Tirando essa última parte, alguns dos sintomas da personalidade corrompida de Ultron são observados em pacientes com nomofobia, o medo de ficar sem contato com telefones celulares ou aparelhos eletrônicos. Um transtorno que vem cada vez mais sendo identificado nas pessoas e pode gerar ansiedade e depressão.
Outro filme a abordar essa temática, e que tem uma trama bem parecida com a de M3GAN, é o Brinquedo Assassino de 2019. Remake do clássico dos anos 80, por questões contratuais, o longa substitui o icônico Chucky pelo estranho Buddi. A trama acompanha um socialmente distante Andy, que se muda para uma nova cidade com a mãe, mas tem dificuldade em fazer novos amigos. Então, a mãe compra para ele o Buddi, um boneco tecnológico desenvolvido para ser seu melhor amigo e se conectar com todos os aparelhos feitos por sua fabricante, que é fenômeno de vendas de eletrodomésticos e drones.
Então, em vez da criança ficar viciada no boneco, o longa subverte o padrão do mundo real e coloca o boneco dando defeito e se viciando na criança. Novamente sem prestar atenção no mundo exterior, orientado por comandos virtuais e obcecado por Andy, o boneco começa a matar qualquer um que atravesse seu caminho, com o diferencial de ter acesso a outros aparelhos eletrônicos, permitindo mortes mais criativas. É um terrir divertido, mas que chega a ser ofensivo para os fãs do Chucky.

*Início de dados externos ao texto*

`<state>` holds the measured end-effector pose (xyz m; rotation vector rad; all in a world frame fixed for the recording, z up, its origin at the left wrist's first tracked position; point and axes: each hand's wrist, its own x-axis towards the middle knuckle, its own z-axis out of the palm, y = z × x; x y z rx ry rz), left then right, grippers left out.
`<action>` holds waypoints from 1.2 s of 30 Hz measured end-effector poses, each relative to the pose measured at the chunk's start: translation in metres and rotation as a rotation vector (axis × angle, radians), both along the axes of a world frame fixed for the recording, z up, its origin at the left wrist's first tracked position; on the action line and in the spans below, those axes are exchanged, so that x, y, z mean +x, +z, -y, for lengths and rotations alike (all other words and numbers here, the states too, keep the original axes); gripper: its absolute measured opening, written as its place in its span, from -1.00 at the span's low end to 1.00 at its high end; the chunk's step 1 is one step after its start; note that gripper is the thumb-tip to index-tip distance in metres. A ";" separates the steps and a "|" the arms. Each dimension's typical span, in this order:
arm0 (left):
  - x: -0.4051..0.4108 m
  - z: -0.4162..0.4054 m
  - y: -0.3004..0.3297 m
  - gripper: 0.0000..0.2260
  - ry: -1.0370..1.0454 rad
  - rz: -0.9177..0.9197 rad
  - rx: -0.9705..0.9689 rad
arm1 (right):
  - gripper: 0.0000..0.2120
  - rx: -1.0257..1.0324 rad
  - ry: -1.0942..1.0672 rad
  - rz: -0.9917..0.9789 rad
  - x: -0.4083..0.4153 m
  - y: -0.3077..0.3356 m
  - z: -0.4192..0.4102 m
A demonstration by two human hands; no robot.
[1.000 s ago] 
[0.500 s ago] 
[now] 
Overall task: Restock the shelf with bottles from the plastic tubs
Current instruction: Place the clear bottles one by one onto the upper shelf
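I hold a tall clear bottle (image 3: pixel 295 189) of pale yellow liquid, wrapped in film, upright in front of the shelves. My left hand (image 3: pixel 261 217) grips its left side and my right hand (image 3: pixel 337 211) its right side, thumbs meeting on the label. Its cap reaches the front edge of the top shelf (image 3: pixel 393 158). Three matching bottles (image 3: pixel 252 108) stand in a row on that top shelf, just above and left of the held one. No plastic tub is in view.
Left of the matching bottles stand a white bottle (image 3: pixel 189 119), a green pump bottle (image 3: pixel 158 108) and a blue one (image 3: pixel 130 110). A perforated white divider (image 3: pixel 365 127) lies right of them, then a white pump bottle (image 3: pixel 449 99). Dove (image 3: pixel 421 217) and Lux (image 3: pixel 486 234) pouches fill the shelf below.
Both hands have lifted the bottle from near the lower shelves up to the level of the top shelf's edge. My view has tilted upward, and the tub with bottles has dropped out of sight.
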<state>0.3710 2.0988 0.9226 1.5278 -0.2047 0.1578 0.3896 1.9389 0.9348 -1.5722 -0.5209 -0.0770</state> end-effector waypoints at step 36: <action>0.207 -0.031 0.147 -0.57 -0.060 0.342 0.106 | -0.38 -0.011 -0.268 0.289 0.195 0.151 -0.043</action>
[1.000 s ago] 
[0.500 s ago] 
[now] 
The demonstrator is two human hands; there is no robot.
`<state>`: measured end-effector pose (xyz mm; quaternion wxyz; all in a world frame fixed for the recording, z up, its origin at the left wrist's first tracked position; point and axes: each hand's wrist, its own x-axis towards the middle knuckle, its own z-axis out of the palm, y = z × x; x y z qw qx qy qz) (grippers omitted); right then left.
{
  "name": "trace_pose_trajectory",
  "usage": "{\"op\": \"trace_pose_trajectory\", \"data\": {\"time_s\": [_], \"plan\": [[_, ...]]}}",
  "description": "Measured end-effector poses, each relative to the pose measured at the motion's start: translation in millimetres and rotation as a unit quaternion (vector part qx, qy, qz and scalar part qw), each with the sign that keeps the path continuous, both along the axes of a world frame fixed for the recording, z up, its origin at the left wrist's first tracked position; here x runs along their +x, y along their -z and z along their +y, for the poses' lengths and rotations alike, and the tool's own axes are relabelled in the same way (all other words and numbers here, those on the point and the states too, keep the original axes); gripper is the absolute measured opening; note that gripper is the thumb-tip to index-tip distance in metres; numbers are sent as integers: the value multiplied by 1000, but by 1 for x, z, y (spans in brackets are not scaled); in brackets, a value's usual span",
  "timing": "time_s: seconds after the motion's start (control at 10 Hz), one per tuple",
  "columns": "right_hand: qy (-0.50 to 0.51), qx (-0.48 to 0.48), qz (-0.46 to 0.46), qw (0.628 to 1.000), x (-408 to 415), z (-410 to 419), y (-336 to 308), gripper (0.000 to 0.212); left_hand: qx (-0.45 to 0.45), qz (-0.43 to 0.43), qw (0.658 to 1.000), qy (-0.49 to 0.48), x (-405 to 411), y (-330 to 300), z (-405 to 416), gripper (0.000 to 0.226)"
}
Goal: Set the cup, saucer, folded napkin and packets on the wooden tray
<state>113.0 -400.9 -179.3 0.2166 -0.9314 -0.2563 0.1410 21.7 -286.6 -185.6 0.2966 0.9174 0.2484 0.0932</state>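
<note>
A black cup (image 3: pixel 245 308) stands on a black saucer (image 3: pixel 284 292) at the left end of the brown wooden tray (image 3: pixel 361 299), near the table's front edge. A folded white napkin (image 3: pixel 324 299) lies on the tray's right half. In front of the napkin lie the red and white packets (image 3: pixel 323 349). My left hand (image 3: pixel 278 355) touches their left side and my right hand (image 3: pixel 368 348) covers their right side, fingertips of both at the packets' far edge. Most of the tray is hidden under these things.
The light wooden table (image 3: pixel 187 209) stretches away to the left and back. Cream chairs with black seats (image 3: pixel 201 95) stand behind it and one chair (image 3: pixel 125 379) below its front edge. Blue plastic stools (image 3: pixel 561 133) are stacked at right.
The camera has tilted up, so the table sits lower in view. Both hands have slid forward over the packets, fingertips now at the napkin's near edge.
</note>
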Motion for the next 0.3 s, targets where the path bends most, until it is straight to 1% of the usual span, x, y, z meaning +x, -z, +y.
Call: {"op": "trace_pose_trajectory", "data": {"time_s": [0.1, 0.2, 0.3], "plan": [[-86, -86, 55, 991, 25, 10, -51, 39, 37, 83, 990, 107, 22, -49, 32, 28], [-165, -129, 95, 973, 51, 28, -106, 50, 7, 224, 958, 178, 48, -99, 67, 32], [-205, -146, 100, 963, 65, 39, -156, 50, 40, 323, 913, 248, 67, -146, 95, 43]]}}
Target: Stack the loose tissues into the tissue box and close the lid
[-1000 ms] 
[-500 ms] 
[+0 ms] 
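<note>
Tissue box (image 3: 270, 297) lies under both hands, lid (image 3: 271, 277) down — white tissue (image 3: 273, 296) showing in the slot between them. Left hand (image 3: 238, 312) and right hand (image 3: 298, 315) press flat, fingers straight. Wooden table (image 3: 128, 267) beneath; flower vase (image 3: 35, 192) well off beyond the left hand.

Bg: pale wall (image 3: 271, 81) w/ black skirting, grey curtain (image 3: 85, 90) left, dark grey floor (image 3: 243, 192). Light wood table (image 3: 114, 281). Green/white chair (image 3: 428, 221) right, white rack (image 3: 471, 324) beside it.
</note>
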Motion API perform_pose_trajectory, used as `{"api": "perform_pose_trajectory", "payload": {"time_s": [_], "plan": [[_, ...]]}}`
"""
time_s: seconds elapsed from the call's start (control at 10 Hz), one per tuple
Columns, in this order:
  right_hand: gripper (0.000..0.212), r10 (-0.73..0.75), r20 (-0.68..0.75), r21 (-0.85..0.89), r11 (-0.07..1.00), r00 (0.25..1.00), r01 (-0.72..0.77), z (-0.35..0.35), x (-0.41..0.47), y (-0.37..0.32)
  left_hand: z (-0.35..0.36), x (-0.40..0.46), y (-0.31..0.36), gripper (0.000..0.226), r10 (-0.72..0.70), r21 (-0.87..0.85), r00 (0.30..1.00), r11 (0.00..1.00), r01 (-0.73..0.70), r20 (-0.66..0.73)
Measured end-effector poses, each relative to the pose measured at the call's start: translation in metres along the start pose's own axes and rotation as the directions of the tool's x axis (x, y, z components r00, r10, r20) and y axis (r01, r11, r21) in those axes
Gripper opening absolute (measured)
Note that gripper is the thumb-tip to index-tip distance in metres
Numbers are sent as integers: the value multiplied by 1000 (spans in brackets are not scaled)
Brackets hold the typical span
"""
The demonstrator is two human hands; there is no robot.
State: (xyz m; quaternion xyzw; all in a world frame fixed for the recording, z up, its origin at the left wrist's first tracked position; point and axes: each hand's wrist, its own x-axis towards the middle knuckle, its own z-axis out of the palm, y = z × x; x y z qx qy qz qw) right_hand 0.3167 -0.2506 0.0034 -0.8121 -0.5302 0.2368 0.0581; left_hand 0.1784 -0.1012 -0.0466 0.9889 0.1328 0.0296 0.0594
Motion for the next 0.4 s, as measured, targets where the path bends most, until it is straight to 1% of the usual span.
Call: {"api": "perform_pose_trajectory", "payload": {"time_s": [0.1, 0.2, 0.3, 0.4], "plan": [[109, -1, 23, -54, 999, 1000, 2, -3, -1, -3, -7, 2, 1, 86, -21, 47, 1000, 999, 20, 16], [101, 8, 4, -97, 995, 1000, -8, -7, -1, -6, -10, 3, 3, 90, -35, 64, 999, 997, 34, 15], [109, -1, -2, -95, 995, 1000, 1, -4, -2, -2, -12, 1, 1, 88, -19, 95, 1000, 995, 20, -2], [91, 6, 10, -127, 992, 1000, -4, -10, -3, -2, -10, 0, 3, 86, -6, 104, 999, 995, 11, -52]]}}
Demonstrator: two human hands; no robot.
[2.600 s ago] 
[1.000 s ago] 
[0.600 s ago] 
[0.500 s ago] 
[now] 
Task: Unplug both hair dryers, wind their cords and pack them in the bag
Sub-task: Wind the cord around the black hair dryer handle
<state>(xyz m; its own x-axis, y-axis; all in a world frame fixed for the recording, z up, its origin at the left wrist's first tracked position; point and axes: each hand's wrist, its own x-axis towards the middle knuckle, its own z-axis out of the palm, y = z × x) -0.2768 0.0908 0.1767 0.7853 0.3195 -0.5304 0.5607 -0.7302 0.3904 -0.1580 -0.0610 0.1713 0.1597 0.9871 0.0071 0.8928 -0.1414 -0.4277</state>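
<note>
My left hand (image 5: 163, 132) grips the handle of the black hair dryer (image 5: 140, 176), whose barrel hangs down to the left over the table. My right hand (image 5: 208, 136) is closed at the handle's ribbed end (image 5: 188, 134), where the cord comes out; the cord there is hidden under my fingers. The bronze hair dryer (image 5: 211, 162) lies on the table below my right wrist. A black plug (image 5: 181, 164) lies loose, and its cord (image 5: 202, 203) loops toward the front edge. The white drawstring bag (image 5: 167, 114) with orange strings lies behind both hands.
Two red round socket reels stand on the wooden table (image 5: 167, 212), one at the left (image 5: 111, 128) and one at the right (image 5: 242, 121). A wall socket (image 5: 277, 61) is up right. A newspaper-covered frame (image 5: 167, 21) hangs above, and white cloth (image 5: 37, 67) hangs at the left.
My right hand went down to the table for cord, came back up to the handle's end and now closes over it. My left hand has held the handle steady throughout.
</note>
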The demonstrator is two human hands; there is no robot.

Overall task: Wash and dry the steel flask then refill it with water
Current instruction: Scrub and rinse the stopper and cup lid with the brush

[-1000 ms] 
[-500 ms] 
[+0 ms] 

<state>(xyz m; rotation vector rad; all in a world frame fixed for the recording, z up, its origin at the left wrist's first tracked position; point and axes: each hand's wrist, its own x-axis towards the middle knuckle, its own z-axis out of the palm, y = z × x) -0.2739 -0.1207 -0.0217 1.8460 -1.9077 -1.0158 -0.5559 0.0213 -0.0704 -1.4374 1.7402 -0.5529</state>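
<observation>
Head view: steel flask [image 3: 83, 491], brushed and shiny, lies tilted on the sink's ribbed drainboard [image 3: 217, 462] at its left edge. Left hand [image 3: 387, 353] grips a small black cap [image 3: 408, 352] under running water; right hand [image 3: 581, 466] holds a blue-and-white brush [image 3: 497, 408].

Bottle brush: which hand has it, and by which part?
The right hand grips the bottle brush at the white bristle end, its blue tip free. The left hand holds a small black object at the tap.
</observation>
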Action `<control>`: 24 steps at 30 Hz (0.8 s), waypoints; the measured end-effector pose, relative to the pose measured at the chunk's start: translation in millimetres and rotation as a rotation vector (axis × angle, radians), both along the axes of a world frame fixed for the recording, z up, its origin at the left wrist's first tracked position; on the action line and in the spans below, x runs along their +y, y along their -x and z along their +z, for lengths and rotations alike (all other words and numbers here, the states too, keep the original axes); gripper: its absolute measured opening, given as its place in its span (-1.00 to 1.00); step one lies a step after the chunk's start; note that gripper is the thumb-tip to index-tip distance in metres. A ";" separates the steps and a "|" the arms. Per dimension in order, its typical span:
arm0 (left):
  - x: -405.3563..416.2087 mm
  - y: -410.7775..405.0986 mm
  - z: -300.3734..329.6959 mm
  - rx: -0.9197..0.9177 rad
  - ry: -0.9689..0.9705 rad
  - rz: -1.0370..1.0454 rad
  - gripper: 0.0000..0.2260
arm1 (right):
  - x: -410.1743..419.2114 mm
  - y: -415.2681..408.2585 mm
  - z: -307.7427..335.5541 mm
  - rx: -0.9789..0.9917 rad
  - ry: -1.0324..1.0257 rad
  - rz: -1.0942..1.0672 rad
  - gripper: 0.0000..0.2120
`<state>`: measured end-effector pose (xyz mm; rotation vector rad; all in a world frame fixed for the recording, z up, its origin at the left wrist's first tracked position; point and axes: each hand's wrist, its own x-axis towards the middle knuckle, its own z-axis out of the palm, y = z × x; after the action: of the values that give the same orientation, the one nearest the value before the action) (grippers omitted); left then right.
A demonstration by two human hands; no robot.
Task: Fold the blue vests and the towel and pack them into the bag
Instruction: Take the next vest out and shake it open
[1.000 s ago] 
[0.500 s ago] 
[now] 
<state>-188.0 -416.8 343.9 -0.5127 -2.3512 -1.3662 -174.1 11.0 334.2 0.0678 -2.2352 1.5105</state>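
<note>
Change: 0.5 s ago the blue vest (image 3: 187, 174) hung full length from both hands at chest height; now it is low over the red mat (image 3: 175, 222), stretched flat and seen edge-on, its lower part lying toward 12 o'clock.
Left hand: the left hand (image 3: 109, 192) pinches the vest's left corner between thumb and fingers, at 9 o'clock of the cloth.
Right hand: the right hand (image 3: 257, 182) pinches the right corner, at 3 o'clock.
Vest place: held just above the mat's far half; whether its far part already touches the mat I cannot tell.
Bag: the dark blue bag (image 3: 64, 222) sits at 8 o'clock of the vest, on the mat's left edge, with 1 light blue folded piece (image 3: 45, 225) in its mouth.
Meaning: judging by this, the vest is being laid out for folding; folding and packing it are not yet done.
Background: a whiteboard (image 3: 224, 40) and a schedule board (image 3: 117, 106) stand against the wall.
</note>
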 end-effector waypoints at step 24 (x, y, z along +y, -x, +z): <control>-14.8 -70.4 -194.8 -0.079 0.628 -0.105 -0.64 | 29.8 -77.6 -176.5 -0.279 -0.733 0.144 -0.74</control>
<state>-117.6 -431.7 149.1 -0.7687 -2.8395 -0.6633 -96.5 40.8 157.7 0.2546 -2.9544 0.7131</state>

Mas voltando a falar da M3GAN, o filme ainda consegue falar bem brevemente das redes sociais e dos riscos do mercado, que não se preocupa com os possíveis efeitos colaterais que suas tecnologias possam causar nas crianças e decide lançá-las mesmo assim. Afinal, se o dinheiro estiver entrando, tudo estará bem para a empresa.
Nesse ponto, o longo aborda o tema com mais humor, que diverte bastante, apesar de estar nítida a crítica feita. E por ironia do destino, acabou que a maior crítica do filme se tornou sua principal ferramenta publicitária. Isso porque a dancinha mortal que a boneca do mal faz durante o filme viralizou no TikTok, virou trend, rendeu diversos vídeos com as pessoas imitando a coreografia e promoveu de forma orgânica o lançamento do longa.
Agora, depois de milhões de vídeos de gente usando o vestidinho bege e repetindo a dancinha da M3GAN, o público em geral já pode ir aos cinemas conferir o mais novo filme do brilhante James Wan, que entende como poucos de como vender um bom blockbuster e virou mestre dos filmes de terror pipoca. Dessa vez, ele aproveita a chance de fazer suas críticas ao sistema de trabalho dos dias de hoje e da atual geração de pais e mães para criar um terror que se sustenta mais pela aventura e pela estranheza da identificação com certas situações do que pelo clima de tensão e sustos criativos. Wan quer mostrar que o verdadeiro terror dos tempos atuais é a rotina laboral. É estar tão envolvido com o trabalho que a presença de uma mãe ou um pai possa ser facilmente substituída por um tablet, por mais que isso crie uma geração cada mais distante e fria de pessoas agressivas e egoístas.
M3GAN está em cartaz em todo o Brasil.